(Problem details):
Everything from the first line of the entries below through the line holding "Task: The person" must be printed exactly as written.

┌──

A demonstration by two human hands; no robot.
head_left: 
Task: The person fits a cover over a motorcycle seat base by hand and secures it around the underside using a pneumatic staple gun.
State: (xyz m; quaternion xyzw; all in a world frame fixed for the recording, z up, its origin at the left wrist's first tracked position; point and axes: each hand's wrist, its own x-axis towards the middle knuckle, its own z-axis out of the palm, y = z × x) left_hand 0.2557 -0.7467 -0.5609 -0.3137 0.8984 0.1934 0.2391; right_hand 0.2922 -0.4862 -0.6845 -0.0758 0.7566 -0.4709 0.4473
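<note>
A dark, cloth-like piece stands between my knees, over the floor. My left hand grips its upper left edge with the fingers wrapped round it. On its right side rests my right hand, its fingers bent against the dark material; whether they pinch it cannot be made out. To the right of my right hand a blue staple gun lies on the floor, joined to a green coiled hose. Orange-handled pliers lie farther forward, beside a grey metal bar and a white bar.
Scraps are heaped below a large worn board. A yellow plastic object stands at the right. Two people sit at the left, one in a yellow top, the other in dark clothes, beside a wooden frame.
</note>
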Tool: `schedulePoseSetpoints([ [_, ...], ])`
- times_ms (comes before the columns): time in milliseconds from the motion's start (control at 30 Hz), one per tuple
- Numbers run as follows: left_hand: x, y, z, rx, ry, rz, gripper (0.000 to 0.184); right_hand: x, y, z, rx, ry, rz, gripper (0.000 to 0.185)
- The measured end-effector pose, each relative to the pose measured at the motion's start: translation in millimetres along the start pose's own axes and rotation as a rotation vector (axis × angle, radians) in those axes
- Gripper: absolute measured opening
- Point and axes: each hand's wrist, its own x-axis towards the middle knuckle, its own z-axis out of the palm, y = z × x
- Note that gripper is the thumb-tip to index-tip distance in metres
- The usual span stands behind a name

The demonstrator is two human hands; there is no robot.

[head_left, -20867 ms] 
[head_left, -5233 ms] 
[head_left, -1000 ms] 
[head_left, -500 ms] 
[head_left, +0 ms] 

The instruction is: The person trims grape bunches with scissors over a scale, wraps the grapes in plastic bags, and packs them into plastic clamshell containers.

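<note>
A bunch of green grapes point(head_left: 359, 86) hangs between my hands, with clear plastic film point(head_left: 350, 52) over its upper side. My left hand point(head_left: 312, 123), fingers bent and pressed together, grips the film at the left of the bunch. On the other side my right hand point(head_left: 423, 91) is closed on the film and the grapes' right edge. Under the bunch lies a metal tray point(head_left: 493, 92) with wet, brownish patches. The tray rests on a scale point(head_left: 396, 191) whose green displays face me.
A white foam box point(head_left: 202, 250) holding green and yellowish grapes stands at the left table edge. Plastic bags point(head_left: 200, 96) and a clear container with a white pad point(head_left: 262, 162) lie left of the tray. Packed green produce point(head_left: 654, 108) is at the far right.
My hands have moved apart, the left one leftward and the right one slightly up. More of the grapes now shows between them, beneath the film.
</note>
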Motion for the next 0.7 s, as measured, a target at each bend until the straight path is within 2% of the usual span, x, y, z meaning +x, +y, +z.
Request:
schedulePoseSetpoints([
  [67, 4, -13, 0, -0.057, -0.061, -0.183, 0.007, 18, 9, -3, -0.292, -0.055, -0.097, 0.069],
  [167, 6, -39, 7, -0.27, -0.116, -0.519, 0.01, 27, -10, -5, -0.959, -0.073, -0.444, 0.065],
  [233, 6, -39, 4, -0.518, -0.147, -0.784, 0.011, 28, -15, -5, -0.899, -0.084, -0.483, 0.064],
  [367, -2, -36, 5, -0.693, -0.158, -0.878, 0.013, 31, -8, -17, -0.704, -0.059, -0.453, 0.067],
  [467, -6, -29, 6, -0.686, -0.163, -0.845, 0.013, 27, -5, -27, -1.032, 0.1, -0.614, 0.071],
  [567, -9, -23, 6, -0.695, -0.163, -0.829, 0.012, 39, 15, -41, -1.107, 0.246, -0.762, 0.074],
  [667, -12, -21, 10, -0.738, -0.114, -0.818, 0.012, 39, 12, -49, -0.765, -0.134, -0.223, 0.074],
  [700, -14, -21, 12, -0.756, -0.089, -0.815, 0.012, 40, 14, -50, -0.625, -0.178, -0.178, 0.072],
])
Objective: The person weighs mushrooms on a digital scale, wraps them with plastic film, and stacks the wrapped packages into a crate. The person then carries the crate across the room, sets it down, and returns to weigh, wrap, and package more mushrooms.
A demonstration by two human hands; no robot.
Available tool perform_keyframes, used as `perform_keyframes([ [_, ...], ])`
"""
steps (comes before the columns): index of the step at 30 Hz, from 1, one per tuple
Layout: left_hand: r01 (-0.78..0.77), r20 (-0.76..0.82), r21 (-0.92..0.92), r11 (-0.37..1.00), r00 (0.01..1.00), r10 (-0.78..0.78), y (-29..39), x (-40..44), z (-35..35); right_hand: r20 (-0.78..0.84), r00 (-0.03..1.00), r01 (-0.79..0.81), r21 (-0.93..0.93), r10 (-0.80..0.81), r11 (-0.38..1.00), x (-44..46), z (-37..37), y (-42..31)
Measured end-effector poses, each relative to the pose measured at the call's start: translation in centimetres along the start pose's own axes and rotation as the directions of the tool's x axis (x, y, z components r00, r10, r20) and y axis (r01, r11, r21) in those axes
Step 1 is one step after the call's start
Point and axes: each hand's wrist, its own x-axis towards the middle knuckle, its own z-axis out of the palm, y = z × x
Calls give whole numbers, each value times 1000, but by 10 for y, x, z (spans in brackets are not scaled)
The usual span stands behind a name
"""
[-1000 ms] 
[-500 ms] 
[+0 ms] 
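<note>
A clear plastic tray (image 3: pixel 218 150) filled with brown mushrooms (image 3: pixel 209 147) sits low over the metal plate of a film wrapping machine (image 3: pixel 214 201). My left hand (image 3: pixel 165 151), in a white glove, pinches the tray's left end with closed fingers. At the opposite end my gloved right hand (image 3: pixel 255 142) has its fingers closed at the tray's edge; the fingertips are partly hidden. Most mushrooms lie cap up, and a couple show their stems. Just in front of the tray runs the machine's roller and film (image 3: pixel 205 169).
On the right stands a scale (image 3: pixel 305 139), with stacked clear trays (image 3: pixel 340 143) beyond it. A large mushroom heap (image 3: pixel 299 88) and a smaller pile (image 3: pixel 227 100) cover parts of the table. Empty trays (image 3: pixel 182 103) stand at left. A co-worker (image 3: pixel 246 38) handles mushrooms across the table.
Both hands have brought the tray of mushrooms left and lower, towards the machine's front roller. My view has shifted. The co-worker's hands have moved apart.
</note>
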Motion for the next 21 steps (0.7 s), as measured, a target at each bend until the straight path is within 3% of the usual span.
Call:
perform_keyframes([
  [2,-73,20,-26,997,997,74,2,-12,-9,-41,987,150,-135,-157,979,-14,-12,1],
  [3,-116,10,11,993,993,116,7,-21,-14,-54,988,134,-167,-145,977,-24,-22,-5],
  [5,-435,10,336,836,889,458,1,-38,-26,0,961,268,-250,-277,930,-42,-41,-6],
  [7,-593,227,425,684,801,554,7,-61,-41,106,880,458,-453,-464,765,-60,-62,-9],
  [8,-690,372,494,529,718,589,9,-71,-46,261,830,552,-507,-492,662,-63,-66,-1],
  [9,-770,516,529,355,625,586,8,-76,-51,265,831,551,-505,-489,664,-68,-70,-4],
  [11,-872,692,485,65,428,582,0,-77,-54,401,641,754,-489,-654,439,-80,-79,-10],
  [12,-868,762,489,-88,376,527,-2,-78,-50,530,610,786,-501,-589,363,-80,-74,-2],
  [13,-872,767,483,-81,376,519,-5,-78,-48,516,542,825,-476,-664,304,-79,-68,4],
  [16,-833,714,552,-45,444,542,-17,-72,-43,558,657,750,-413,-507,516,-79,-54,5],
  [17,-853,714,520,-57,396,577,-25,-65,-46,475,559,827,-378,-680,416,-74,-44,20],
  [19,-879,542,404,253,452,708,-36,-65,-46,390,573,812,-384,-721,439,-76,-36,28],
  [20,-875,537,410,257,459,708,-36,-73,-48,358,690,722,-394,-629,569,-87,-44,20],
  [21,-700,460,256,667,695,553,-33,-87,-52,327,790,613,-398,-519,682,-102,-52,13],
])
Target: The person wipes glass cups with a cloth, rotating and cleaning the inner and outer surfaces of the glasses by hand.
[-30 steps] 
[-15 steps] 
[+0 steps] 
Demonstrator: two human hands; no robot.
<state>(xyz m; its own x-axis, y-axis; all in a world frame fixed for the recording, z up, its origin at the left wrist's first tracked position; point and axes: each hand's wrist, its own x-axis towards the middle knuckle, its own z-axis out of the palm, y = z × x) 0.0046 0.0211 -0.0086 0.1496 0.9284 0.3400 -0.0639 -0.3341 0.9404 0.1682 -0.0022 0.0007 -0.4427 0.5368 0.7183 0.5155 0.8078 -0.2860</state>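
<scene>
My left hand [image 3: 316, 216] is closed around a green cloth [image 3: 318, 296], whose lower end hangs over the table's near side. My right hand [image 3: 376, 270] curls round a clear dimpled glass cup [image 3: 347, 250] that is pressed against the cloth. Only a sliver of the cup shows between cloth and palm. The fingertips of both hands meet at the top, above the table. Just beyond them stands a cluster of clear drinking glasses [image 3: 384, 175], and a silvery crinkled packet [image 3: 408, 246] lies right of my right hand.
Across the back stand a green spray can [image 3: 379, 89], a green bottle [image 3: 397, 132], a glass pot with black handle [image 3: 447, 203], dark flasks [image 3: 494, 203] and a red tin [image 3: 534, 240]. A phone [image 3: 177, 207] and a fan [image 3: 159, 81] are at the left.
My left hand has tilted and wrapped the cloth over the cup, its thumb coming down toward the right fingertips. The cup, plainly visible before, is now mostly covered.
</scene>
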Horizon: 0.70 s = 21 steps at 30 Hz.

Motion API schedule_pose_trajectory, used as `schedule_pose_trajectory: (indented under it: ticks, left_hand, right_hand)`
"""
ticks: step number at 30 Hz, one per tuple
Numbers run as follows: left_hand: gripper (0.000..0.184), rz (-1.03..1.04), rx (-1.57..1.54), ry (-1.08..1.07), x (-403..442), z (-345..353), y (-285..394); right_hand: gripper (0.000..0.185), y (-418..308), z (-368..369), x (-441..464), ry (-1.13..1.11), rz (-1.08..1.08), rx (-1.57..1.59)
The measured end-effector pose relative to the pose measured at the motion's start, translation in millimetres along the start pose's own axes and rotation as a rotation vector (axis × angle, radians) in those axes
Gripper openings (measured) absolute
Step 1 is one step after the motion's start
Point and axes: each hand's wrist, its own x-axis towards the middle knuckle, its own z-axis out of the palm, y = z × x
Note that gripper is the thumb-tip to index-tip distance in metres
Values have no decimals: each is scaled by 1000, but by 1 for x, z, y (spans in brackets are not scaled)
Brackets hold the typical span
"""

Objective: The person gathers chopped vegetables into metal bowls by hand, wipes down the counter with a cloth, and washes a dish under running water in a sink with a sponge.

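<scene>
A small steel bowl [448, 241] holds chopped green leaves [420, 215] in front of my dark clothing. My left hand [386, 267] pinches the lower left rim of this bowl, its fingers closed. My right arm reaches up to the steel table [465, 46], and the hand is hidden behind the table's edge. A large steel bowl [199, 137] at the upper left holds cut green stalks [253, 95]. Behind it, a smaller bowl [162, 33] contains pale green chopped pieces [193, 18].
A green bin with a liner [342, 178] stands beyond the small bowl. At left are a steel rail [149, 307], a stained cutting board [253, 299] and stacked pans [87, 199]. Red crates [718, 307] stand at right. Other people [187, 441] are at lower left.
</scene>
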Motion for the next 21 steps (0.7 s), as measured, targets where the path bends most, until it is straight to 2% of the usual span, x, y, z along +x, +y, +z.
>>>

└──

(Response to the task):
A demonstration by two human hands; no robot.
head_left: 
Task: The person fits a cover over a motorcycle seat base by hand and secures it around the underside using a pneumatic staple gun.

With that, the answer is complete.